Task goal:
Apart from the pictures, the listing is to be returned exactly.

Material provided:

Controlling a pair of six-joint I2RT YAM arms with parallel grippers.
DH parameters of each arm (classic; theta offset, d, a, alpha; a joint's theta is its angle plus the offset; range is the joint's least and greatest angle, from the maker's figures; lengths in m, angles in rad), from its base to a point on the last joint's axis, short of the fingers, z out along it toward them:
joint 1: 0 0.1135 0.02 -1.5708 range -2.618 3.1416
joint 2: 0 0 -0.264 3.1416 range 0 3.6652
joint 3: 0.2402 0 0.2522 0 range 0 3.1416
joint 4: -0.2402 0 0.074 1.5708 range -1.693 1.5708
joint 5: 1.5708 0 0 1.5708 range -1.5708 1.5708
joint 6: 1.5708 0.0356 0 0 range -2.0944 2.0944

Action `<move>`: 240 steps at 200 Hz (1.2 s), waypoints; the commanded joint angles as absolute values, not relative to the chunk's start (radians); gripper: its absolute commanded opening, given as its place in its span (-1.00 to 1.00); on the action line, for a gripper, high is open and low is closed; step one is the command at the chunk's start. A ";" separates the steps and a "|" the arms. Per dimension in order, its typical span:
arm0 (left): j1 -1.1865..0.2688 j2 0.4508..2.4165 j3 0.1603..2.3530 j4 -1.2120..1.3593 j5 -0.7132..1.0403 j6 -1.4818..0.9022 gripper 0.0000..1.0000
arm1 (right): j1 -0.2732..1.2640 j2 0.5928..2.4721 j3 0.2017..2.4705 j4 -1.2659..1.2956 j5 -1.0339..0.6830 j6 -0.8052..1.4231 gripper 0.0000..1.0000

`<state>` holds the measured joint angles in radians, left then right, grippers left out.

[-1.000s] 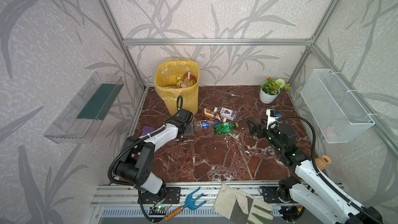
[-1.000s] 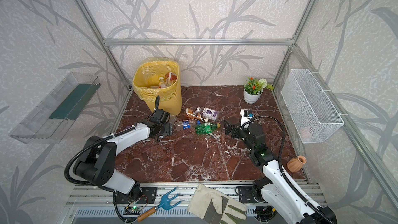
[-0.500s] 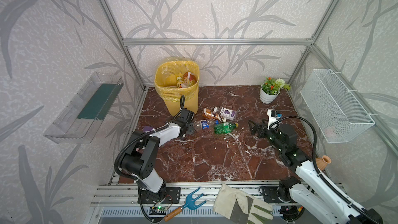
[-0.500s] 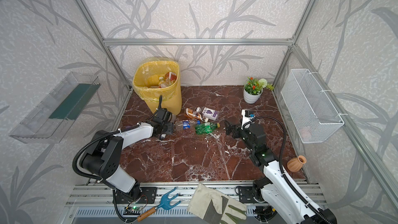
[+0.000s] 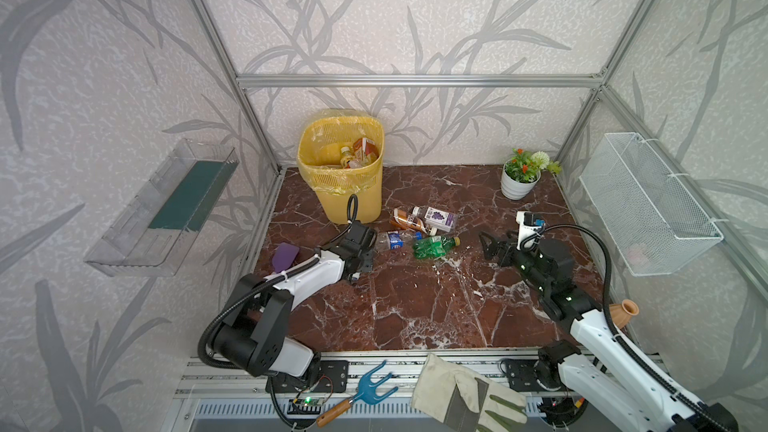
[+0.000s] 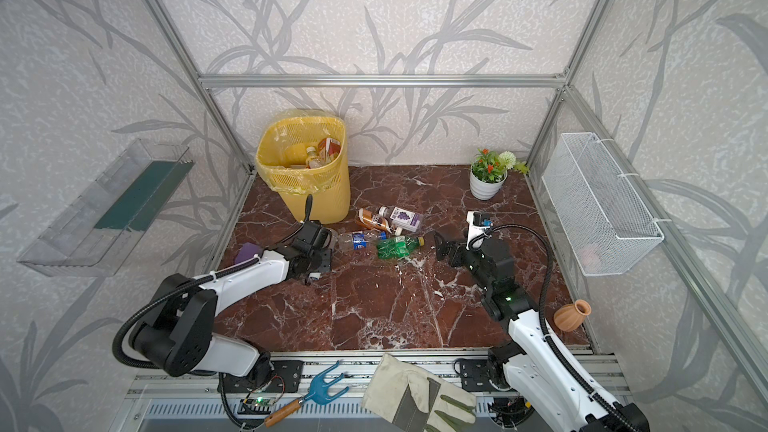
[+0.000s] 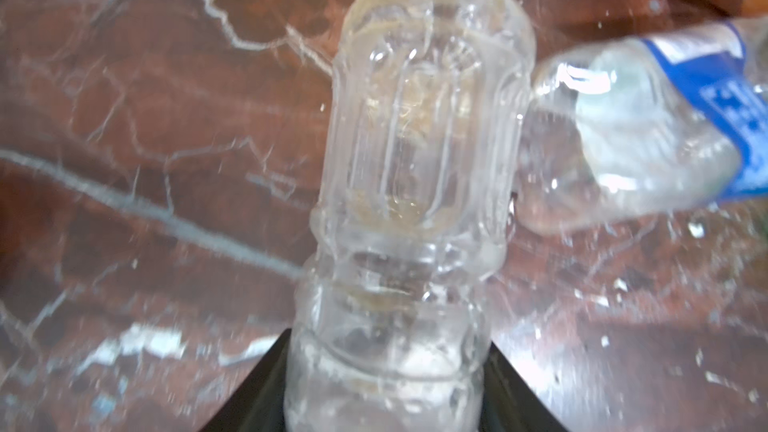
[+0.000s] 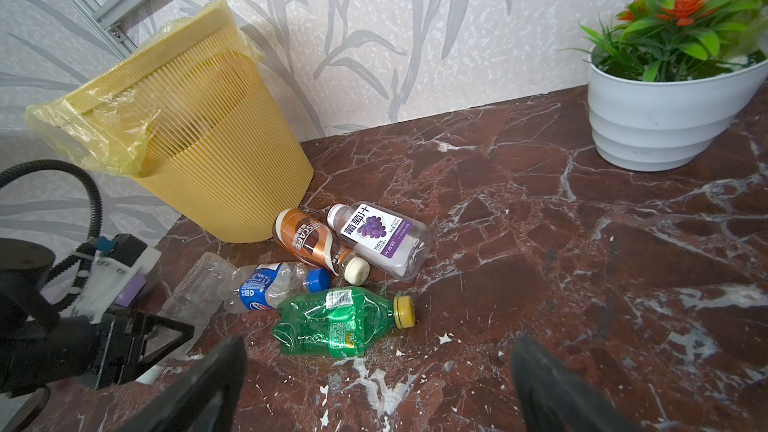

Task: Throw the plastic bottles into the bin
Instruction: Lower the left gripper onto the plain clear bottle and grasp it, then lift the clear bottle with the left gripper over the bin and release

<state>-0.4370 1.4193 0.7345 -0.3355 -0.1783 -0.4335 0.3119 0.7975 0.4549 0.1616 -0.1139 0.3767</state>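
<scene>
"Yellow bin (image 5: 353, 197), where is it?" asks Mia.

"At the back of the red-brown marble table (image 5: 415, 305), near the left corner," says Tom. "It stands up, and some bottles (image 5: 348, 156) lie inside it."

"What does the left gripper (image 7: 386, 388) have?"

"A clear bottle (image 7: 419, 139) with no label. The black jaws are pressed on one end of it. The other end sticks out, right next to the blue-label bottle (image 7: 665, 118). All that is just in front of the bin."

"Is the clear bottle up off the table?"

"I cannot tell. The left wrist picture is blurry."

"And the right gripper (image 8: 378, 344)?"

"Its jaws are wide apart, with nothing between them. It is near the green bottle (image 8: 345, 322), not touching it."

"What other bottles are on the table?"

"A brown bottle (image 8: 311, 243) and a purple-label bottle (image 8: 378, 238) lie side by side. The green one is squashed and lies beside the blue-label one."
</scene>
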 commanded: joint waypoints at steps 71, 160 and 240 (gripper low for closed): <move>-0.441 1.348 0.747 -0.463 -0.277 -0.510 0.87 | 0.307 0.842 0.477 0.229 -0.143 0.400 0.98; -0.434 1.620 0.891 -0.401 -0.262 -0.404 0.65 | 0.298 0.771 0.464 0.166 -0.123 0.390 0.98; -0.443 1.332 0.759 -0.371 -0.258 -0.430 0.20 | 0.293 0.787 0.457 0.185 -0.137 0.397 0.98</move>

Answer for this exercise:
Controlling a pair of six-joint I2RT YAM arms with parallel grippers.
DH parameters of each arm (classic; theta offset, d, a, alpha; a joint's theta is its angle plus the offset; range is the joint's least and greatest angle, from the maker's figures; lengths in m, angles in rad), from its base to a point on the last joint's axis, short of the fingers, z out along it toward them:
joint 1: 0 0.1135 0.02 -1.5708 range -2.618 3.1416
joint 2: 0 0 -0.264 3.1416 range 0 3.6652
joint 3: 0.2402 0 0.2522 0 range 0 3.1416
joint 4: -0.2402 0 0.074 1.5708 range -1.693 1.5708
joint 5: 1.5708 0 0 1.5708 range -1.5708 1.5708
joint 6: 1.5708 0.0356 0 0 range -2.0944 2.0944

Action `<move>`: 240 steps at 200 Hz (1.2 s), waypoints; the commanded joint angles as absolute values, not relative to the chunk's start (radians); gripper: its absolute commanded opening, given as its place in its span (-1.00 to 1.00); on the action line, for a gripper, high is open and low is closed; step one is the command at the chunk's start. A ";" separates the steps and a "|" the arms. Per dimension in order, its typical span:
arm0 (left): j1 -1.1865..0.2688 j2 0.4508..2.4165 j3 0.1603..2.3530 j4 -1.2120..1.3593 j5 -0.7132..1.0403 j6 -1.4818..0.9022 gripper 0.0000..1.0000
arm1 (right): j1 -0.2732..1.2640 j2 0.5928..2.4721 j3 0.2017..2.4705 j4 -1.2659..1.2956 j5 -1.0339..0.6830 j6 -0.8052..1.4231 gripper 0.0000..1.0000

`<state>` holds the measured joint angles in radians, left then right, grippers left out.

[-1.000s] 
[-1.000s] 
[-0.500s] 
[-0.500s] 
[+0.000s] 
[+0.000s] 
[+0.000s] 
[+0.000s] 

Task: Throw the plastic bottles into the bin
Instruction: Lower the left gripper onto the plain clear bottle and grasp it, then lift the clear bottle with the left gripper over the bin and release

<state>-0.4370 1.4193 0.7345 -0.3355 -0.1783 -0.4335 0.3119 0.7975 0.4549 0.1616 -0.1139 0.3767</state>
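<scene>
"Yellow bin (image 5: 353, 197), where is it?" asks Mia.

"At the back of the red-brown marble table (image 5: 415, 305), near the left corner," says Tom. "It stands up, and some bottles (image 5: 348, 156) lie inside it."

"What does the left gripper (image 7: 386, 388) have?"

"A clear bottle (image 7: 419, 139) with no label. The black jaws are pressed on one end of it. The other end sticks out, right next to the blue-label bottle (image 7: 665, 118). All that is just in front of the bin."

"Is the clear bottle up off the table?"

"I cannot tell. The left wrist picture is blurry."

"And the right gripper (image 8: 378, 344)?"

"Its jaws are wide apart, with nothing between them. It is near the green bottle (image 8: 345, 322), not touching it."

"What other bottles are on the table?"

"A brown bottle (image 8: 311, 243) and a purple-label bottle (image 8: 378, 238) lie side by side. The green one is squashed and lies beside the blue-label one."
</scene>
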 commanded: joint waypoints at steps 71, 160 and 240 (gripper low for closed): <move>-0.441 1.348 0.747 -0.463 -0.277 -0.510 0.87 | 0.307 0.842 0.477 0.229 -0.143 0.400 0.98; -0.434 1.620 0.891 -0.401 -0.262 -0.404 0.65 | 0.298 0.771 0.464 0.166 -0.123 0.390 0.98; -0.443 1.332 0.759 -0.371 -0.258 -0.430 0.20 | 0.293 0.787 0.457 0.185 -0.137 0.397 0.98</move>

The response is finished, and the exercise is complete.